WHAT YOU HAVE TO DO: Write out, without any change, the lines in the material below that run from the line with "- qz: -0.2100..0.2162" through the line with "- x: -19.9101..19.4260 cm", both included.

DATASET CONTENT:
- Opening Delimiter -
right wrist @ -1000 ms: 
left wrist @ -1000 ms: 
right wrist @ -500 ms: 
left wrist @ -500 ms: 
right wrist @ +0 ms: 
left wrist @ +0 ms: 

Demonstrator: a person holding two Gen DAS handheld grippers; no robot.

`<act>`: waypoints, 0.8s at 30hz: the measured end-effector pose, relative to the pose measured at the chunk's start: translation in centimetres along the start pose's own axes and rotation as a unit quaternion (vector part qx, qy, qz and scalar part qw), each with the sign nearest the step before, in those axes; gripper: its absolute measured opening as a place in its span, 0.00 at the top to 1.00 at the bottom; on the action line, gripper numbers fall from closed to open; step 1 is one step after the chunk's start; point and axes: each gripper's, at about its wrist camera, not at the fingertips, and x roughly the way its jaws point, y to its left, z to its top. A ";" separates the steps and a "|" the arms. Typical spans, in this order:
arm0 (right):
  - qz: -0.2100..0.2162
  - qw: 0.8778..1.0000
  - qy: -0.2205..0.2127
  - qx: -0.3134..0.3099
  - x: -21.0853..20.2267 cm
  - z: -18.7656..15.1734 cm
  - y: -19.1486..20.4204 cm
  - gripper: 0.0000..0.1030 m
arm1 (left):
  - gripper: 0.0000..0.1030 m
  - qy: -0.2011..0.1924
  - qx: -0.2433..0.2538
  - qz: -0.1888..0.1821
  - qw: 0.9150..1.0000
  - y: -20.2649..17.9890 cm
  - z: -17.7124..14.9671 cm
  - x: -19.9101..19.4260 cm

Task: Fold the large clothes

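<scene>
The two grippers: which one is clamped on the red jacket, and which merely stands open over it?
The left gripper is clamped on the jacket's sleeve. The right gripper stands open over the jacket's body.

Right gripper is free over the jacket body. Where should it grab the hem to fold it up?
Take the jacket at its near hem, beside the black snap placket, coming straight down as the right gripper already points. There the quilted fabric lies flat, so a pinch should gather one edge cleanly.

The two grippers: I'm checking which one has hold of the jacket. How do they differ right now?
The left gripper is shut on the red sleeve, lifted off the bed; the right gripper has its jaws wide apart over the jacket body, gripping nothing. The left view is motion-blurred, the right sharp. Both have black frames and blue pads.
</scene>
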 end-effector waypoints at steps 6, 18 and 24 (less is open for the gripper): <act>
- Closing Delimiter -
ANSWER TO THIS PROBLEM:
  - qz: -0.2100..0.2162
  - qw: 0.8778..1.0000
  - qy: -0.2205..0.2127
  - qx: -0.3134..0.3099
  - x: -21.0853..20.2267 cm
  - z: -18.7656..15.1734 cm
  - y: -19.1486..20.4204 cm
  - gripper: 0.0000..0.1030 m
arm1 (left):
  - gripper: 0.0000..0.1030 m
  - qy: -0.2011..0.1924
  - qx: -0.2433..0.2538
  - qz: -0.1888..0.1821
  - qw: 0.9150..1.0000
  - y: -20.2649..17.9890 cm
  - z: -17.7124..14.9671 cm
  - x: -19.9101..19.4260 cm

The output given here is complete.